- Action item
Copy, word for word, each line of the data below from the first through the line containing "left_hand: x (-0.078", and stop there.

- Dataset excerpts

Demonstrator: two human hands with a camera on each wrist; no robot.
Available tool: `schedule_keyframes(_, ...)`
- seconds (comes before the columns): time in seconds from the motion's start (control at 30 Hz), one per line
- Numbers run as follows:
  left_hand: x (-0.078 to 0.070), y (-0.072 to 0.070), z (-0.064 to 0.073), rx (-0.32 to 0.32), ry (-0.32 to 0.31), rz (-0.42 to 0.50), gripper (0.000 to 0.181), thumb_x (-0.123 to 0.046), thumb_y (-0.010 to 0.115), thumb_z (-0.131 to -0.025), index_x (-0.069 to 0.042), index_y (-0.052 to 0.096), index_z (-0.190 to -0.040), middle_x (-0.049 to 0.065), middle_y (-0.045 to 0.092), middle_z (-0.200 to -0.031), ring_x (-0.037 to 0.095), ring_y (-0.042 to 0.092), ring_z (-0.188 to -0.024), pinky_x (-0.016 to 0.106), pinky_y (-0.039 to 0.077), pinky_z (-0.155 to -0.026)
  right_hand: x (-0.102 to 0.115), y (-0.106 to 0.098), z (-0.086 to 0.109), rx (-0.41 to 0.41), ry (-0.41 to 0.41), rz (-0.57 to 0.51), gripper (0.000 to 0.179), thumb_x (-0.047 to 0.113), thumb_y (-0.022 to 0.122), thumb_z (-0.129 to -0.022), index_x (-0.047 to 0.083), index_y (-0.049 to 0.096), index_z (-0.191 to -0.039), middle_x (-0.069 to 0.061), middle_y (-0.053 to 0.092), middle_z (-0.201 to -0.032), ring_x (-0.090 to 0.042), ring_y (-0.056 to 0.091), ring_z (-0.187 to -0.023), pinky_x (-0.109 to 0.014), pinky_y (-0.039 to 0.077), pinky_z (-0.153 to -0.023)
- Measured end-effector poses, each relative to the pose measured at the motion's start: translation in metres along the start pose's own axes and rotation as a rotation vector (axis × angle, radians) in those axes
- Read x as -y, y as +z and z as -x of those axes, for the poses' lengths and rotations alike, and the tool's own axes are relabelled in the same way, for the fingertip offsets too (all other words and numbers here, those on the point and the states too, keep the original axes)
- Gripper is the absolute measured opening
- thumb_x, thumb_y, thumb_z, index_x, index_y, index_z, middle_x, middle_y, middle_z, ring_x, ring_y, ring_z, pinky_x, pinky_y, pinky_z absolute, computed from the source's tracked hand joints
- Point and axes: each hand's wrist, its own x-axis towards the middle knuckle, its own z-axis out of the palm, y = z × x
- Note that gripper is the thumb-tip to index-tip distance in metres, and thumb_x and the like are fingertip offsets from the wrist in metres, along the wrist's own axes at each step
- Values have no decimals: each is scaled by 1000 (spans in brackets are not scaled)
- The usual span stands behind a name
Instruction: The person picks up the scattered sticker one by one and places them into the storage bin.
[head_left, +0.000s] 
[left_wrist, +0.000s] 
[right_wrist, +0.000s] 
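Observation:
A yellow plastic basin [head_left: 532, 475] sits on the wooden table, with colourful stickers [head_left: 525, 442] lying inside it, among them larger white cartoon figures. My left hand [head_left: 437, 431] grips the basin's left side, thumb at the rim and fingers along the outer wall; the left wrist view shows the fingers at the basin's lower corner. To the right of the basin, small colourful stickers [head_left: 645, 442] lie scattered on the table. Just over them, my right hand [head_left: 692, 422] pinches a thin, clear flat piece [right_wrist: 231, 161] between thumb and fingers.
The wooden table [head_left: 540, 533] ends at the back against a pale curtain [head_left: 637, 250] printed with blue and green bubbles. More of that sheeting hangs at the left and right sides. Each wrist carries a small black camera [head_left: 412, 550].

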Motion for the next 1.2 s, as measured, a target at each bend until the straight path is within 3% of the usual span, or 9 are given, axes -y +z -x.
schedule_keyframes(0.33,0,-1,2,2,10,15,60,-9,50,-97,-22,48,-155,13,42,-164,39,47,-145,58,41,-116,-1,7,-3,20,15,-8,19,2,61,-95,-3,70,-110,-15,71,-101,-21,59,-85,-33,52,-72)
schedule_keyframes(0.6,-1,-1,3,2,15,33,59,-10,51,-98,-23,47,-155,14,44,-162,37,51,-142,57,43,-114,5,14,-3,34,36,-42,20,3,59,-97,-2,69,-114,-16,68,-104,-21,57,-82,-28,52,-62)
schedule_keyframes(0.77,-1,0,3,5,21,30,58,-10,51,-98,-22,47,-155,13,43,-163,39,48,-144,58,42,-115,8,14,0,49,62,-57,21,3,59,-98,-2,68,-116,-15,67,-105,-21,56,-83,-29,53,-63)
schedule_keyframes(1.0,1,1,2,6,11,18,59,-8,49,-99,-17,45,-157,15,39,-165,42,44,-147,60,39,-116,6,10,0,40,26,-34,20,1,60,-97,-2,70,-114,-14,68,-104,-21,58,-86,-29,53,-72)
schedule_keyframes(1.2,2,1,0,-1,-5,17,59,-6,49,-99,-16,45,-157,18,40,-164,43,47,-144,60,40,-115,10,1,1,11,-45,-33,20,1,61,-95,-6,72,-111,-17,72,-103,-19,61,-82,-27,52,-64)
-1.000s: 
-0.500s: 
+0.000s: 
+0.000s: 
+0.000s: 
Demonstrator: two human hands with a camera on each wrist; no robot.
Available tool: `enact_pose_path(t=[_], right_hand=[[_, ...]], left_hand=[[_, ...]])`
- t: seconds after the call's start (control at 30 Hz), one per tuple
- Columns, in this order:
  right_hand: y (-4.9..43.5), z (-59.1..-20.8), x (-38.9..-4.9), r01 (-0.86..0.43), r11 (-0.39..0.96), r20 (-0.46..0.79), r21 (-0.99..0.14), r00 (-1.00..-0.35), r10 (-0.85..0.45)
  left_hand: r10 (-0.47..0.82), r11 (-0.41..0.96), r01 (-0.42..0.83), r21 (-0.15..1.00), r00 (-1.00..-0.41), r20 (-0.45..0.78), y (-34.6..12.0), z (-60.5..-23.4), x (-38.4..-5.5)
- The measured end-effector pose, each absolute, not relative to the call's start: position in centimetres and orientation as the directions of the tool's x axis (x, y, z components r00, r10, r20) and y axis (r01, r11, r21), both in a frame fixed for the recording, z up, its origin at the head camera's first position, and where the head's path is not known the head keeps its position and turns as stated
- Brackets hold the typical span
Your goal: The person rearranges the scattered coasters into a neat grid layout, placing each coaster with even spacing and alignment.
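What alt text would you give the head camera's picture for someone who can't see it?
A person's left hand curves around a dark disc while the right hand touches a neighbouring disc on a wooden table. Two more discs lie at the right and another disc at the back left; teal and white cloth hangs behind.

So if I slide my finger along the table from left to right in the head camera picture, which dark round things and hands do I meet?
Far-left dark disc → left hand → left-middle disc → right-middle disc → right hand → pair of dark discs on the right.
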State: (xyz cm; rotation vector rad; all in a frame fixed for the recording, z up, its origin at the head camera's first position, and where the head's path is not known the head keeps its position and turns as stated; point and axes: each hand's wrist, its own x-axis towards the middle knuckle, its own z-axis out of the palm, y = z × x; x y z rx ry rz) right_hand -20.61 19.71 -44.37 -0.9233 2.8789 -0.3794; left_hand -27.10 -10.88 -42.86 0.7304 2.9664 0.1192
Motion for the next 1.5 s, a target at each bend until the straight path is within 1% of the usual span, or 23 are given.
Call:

- Solution for this exercise
Demonstrator: two human hands with a camera on each wrist; no robot.
Available tool: `schedule_keyframes(_, ...)`
- seconds (comes before the columns): time in seconds from the motion's start (control at 30 Hz), one per line
- Numbers run as follows:
  left_hand: x (-0.078 to 0.070), y (-0.072 to 0.070), z (-0.064 to 0.073), rx (-0.32 to 0.32), ry (-0.32 to 0.31), rz (-0.42 to 0.50), gripper (0.000 to 0.181), thumb_x (-0.123 to 0.046), thumb_y (-0.010 to 0.115), thumb_z (-0.131 to -0.025), index_x (-0.069 to 0.042), index_y (-0.052 to 0.096), index_z (-0.190 to -0.040), middle_x (-0.049 to 0.065), middle_y (-0.045 to 0.092), middle_z (-0.200 to -0.031), ring_x (-0.037 to 0.095), ring_y (-0.042 to 0.092), ring_z (-0.188 to -0.024), pinky_x (-0.016 to 0.106), pinky_y (-0.039 to 0.077), pinky_z (-0.155 to -0.026)

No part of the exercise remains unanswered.